Itay Livni, Michael Wehar


Vocabulary, repetition, and examples are fundamental to human learning. These fundamental tools help humans to teach each other, communicate, and innovate. Yet, vocabulary building and reading comprehension games specifically geared for science, technology, engineering and math (STEM) disciplines are lacking. They are expensive to make and the content has a short life span. First, a topic and grade level must be chosen by the game designer. Second, an age appropriate curriculum must be developed. Third, the content must be researched and edited. And finally, the content needs to be transformed into a game by game developer(s). This process needs to be repeated for each topic. However, this process can be automated using natural language processing (NLP), the digitization of primary sourced information, and vibrant open source ecosystems.

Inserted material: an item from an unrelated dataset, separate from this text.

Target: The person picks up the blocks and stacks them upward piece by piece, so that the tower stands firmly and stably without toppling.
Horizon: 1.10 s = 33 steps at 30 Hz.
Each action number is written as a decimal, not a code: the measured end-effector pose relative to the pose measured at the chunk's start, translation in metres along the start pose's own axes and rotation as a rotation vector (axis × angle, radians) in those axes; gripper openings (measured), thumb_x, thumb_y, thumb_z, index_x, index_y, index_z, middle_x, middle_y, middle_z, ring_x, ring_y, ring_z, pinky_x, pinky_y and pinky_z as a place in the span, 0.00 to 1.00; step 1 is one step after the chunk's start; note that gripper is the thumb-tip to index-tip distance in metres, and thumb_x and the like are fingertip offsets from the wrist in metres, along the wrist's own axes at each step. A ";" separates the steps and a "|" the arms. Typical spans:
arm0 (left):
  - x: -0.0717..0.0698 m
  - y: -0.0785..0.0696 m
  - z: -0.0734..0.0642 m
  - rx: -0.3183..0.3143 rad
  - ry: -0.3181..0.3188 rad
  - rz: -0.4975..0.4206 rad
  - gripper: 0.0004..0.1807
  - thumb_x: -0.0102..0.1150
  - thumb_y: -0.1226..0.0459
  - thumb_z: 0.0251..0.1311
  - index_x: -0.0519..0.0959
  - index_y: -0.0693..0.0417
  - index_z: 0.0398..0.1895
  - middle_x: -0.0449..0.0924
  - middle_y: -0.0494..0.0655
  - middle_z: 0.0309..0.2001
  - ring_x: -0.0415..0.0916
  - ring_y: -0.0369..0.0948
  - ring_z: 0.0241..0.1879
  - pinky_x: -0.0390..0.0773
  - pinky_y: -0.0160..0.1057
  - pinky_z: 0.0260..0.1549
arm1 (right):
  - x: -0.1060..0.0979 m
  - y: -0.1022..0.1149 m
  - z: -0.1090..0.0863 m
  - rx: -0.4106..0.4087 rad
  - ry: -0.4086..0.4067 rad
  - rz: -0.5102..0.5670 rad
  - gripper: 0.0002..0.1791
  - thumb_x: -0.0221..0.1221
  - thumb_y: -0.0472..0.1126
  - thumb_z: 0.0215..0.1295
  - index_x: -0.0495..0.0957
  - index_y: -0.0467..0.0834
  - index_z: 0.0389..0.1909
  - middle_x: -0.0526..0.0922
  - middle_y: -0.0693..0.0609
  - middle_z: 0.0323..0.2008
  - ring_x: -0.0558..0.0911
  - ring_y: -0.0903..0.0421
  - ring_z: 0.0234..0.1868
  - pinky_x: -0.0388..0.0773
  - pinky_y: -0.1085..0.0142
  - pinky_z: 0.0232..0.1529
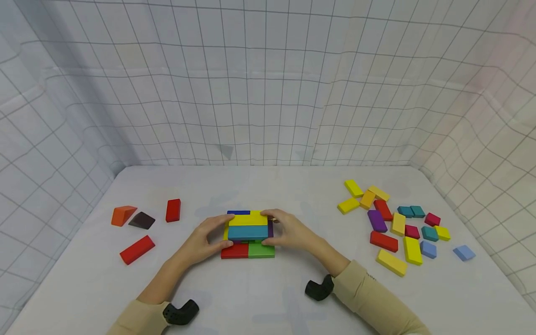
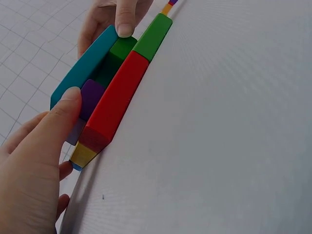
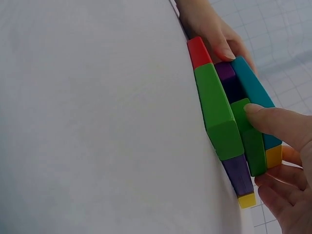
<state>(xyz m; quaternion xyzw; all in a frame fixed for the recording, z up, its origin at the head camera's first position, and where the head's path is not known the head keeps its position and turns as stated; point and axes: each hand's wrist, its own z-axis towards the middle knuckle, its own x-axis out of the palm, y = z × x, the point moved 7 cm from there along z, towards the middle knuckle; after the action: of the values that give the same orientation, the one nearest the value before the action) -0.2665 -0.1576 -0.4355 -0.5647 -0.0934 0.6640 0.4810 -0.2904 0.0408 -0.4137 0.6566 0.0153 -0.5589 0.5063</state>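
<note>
Head view shows a stack of blocks (image 1: 248, 226) near the middle of the tabletop (image 1: 268, 298), between two hands. The left hand (image 1: 204, 239) pinches its left end, thumb in front and fingers behind; the right hand (image 1: 292, 231) pinches the right end likewise. On top, a teal block (image 1: 248, 233) lies beside a yellow block (image 1: 248, 220). Beneath the teal one sit a purple block (image 2: 91, 99) and a dark green block (image 3: 253, 146), the right thumb touching the green. Below, a red block (image 1: 234, 251) and a light green block (image 1: 261, 251) meet end to end. Loose blocks (image 1: 412, 250) lie well apart at right; an orange block (image 1: 121, 216) lies at left
</note>
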 end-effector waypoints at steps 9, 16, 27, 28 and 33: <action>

Automating this process enables educators to create STEM educational games with just four user inputs: (1) Term, (2) Topic, (3) Grade Level, (4) Game type. The corresponding output is a set of sequenced games that can be adjusted for reading comprehension levels for particular students. The process to build content for the games is built on open source packages such as beautiful soup, pandas, textacy, gensim, scikit-learn, and networkx. Client side work is done in javascript and is served by Flask.